Which one is worth choosing?

ÖNYP

The voluntary pension fund your advantagethat:

  • here the maximum tax credit is the highest (150 thousand HUF together with the tax credit used for health and self-help funds),
  • This is the most convenient form of savings, since we can practically only use actively managed wallets, making it difficult to wear a vest,
  • after ten years we have access to the refund,
  • Employer contribution can also increase set-aside and furthermore, since 2019, the tax credit can also be used after employer contributions, not just individual contributions.

Disadvantagethat:

  • if we get stuck in ten years, we won’t have access to it, in the form of a maximum membership loan, which can mean significant additional costs.

This year, the MNB also published the Total Cost Indicators (TKM) for voluntary pension funds, which have been available for many years for savings life insurance, making pension funds comparable not only with each other, but also with its main rival, pension insurance. TKM numbers show: pension funds deduct an annual cost of 0.33-2.55% over a period of 10 years, which is usually less than the burden of 1.89 to 5.69% of the pension insurance.

Pension insurance

Pension insurance your advantagethat:

  • the consultant, the insurer, urges us to pay our savings regularly,
  • We can buy a series of extras, such as risk supplements (that is, for incapacity for work; it can also cover disability, long-term illness), basic death insurance, premium coverage, exchange rate control (not necessarily an advantage, we’ve written about it here), in many cases free wallets. possibility of modification,

Disadvantage Y:

  • It can be the most expensive product if we do not choose well, if we do not pay regularly, during the predetermined period, and if we cancel after the first 1-2 years, we can lose 80-100% of our capital (since the already used we must return the tax credit increased by 20%).

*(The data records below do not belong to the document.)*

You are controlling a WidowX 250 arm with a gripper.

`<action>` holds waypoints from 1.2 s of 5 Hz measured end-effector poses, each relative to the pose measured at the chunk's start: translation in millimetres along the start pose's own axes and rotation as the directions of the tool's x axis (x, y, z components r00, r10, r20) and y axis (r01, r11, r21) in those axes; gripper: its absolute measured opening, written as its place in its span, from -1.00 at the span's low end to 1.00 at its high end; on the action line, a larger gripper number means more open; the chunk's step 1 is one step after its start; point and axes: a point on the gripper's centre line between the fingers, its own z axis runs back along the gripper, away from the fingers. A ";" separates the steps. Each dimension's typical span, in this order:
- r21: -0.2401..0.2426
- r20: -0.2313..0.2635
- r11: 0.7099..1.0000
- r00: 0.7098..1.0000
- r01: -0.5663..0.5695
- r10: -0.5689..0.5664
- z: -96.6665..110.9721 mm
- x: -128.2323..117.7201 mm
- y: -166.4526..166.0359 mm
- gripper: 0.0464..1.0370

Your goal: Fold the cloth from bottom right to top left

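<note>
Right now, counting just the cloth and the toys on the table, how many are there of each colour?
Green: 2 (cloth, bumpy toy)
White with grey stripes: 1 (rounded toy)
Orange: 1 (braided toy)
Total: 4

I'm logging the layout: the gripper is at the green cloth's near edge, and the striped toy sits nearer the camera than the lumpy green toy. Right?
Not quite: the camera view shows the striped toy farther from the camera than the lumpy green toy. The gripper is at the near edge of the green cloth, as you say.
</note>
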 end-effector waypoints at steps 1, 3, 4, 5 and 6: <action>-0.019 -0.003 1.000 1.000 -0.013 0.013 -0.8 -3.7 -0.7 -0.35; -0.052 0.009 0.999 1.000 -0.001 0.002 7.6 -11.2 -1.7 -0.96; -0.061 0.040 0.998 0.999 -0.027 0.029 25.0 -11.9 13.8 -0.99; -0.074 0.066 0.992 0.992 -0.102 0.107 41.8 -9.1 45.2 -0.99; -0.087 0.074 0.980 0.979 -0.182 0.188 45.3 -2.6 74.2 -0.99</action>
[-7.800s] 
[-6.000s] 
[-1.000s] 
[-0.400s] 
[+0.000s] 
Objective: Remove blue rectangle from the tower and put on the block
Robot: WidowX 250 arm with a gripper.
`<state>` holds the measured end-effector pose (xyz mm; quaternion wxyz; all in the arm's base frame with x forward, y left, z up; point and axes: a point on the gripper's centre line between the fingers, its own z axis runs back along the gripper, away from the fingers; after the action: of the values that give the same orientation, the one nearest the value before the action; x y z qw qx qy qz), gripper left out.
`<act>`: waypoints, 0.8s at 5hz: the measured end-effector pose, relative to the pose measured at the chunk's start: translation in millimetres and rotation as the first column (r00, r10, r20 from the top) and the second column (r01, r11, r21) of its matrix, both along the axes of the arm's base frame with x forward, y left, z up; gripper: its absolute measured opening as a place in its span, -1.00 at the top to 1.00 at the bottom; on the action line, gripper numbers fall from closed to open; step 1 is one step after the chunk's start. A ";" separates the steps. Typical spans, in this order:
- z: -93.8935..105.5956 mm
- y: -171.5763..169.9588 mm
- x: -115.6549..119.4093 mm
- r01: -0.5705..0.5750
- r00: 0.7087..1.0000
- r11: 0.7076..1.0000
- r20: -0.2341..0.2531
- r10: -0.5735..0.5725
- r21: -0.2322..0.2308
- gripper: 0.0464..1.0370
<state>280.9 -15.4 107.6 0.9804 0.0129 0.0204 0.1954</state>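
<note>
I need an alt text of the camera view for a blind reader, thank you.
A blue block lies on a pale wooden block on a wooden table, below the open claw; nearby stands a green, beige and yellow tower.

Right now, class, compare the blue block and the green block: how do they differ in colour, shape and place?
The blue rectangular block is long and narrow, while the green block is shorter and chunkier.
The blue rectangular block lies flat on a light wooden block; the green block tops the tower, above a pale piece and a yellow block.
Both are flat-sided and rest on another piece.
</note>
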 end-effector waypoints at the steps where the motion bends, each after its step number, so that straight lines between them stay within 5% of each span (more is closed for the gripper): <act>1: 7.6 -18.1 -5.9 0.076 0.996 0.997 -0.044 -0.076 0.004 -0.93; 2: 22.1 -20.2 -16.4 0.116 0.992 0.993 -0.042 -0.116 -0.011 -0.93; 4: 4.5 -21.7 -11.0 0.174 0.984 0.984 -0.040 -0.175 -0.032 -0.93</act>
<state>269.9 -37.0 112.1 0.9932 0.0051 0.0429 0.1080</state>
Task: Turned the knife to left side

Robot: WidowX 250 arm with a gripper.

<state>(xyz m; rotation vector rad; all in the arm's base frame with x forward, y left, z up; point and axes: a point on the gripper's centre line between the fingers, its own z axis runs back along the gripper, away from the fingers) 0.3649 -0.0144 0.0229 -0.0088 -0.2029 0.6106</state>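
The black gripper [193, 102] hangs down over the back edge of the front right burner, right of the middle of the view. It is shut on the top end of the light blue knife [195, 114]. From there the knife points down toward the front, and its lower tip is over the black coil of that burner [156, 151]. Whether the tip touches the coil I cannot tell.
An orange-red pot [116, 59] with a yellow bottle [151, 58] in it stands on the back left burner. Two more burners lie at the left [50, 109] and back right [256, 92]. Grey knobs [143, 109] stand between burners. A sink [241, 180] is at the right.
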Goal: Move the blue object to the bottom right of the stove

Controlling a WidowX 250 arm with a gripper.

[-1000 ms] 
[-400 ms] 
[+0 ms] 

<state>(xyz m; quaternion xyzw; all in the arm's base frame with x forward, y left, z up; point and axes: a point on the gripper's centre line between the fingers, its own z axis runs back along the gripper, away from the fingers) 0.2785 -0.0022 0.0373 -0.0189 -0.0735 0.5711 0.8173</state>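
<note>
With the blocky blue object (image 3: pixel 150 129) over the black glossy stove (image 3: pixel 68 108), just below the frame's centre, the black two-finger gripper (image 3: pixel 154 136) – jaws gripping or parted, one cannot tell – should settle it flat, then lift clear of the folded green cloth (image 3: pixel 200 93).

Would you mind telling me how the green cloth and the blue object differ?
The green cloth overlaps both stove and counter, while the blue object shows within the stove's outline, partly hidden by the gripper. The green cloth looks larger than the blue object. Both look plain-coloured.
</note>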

It should be noted that there are two types of savings available in pension insurance: unit-linked and guaranteed (mixed). In the first, the client has to choose between asset funds (essentially mutual funds), while in the second the insurer invests our savings (in risk-averse assets, typically government securities) and also pays some guaranteed return (technical interest , generally less than the total cost of the product).

NYESZ

THE NYESZ your advantagethat:

  • here is the widest selection of investment instruments, as we can choose not only investment units / units, but also bonds, stocks and other instruments,
  • if used well it is the cheapest way to save,
  • if we have to break the bill in the short term, this is where we suffer the least loss,

Disadvantagethat:

  • the wide variety of options can be embarrassing for less financially conscious clients,
  • the maximum tax credit rate of 20% is the lowest here (100 thousand HUF, in the case of retirees before 2020 130 thousand HUF),
  • in the case of inheritance, the right to the tax credit is lost.

Taxes

In addition to state subsidized pension savings (NYESZ, pension insurance, voluntary pension fund), not only can PIT credits be claimed, but if held to maturity they are also tax-free, allowing save 15% in interest on mutual funds, stocks, bonds and deposits. , also PIT. However, if we break these products before expiration, we may have to tax, according to the following parameters:

TBSZ

Although there is no tax credit for the Long Term Investment Account (TBSZ), we can save a lot of time by opening our account at the end of the year, as the five-year interest tax exemption period begins in January of next year. Since the year of opening an account is the year of collection, we can save this year by opening this year.

Interest tax burden on assets held in TBSZ

  • After 3 years at 10%
  • After 5 years, it decreases to 0%.